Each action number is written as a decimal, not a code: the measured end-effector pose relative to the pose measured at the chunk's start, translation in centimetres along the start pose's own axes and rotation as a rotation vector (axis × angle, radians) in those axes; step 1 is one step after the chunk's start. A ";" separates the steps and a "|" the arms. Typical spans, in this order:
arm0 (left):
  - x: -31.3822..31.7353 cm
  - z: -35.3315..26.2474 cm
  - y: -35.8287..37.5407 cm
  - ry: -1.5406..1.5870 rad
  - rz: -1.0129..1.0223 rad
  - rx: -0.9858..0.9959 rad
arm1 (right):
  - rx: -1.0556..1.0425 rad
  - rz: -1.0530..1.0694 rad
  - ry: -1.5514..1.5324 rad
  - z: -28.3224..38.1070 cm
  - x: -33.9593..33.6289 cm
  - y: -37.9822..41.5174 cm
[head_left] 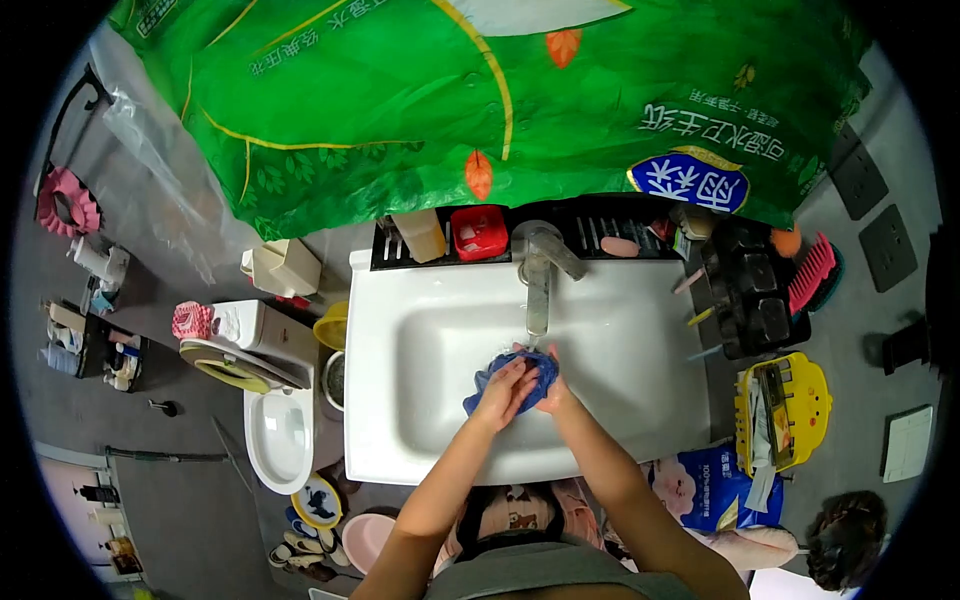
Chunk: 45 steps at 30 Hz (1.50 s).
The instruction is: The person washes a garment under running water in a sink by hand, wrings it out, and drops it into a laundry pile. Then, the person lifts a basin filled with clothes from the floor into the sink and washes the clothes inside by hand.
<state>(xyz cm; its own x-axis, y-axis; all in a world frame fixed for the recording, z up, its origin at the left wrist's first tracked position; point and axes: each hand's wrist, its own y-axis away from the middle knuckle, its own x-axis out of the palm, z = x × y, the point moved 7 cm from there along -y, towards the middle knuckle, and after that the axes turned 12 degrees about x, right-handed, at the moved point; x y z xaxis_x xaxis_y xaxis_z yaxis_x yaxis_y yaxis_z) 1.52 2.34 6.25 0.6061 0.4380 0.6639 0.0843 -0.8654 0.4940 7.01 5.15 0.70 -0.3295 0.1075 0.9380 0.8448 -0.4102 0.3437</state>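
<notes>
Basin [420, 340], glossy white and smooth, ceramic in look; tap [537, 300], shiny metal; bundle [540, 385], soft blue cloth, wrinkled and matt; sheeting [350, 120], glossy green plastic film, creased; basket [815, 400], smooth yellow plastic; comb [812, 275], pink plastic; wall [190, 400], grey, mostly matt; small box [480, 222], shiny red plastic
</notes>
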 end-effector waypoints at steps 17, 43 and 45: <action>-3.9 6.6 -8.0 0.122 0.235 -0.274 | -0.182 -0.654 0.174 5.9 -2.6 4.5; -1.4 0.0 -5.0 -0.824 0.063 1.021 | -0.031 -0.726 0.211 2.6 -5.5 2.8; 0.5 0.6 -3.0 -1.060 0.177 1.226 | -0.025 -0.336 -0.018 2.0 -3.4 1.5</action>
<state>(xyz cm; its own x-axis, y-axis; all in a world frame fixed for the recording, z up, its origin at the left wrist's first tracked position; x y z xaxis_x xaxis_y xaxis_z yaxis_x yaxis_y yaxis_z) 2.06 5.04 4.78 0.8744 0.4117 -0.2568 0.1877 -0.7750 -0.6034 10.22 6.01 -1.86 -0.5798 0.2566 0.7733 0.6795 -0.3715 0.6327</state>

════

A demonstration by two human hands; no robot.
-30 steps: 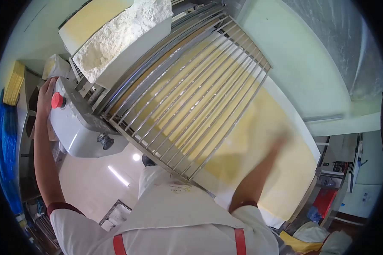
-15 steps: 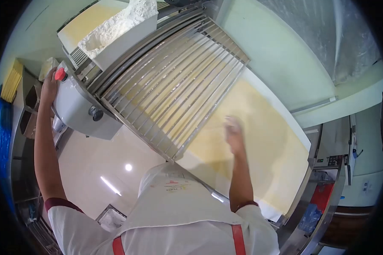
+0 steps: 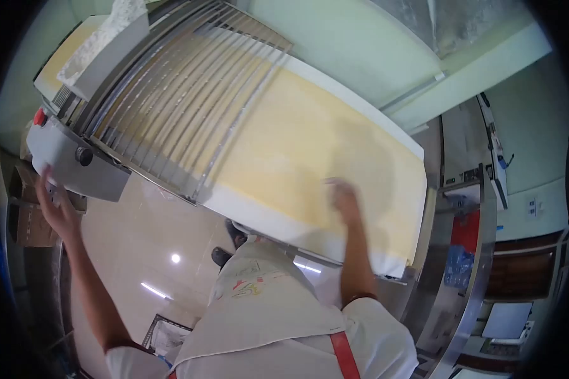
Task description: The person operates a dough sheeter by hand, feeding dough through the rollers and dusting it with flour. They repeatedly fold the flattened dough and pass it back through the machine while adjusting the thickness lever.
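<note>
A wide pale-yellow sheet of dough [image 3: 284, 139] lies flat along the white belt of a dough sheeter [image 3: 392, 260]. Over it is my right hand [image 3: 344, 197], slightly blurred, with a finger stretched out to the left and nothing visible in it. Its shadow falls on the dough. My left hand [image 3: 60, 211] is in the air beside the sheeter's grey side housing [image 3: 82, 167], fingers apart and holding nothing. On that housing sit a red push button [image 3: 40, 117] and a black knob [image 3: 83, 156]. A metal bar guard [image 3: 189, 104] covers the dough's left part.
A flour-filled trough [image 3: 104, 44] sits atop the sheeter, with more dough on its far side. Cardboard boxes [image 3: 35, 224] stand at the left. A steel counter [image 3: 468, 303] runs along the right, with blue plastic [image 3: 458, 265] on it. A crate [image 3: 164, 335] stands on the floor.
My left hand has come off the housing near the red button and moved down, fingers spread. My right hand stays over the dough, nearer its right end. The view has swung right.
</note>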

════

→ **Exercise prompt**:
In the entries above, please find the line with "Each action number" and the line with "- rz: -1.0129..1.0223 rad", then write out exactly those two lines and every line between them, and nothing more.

→ **Result**:
Each action number is written as a decimal, not a code: the measured end-effector pose relative to the pose measured at the chunk's start, translation in centimetres along the start pose's own axes and rotation as a rotation vector (axis × angle, radians) in those axes; step 1 is one step after the chunk's start. A ";" separates the steps and a "|" the arms. Typical spans, in this order:
arm0 (left):
  - x: -31.3822..31.7353 cm
  - z: -35.3315..26.2474 cm
  - y: -35.8287..37.5407 cm
  - ry: -1.5406..1.5870 rad
  - rz: -1.0129..1.0223 rad

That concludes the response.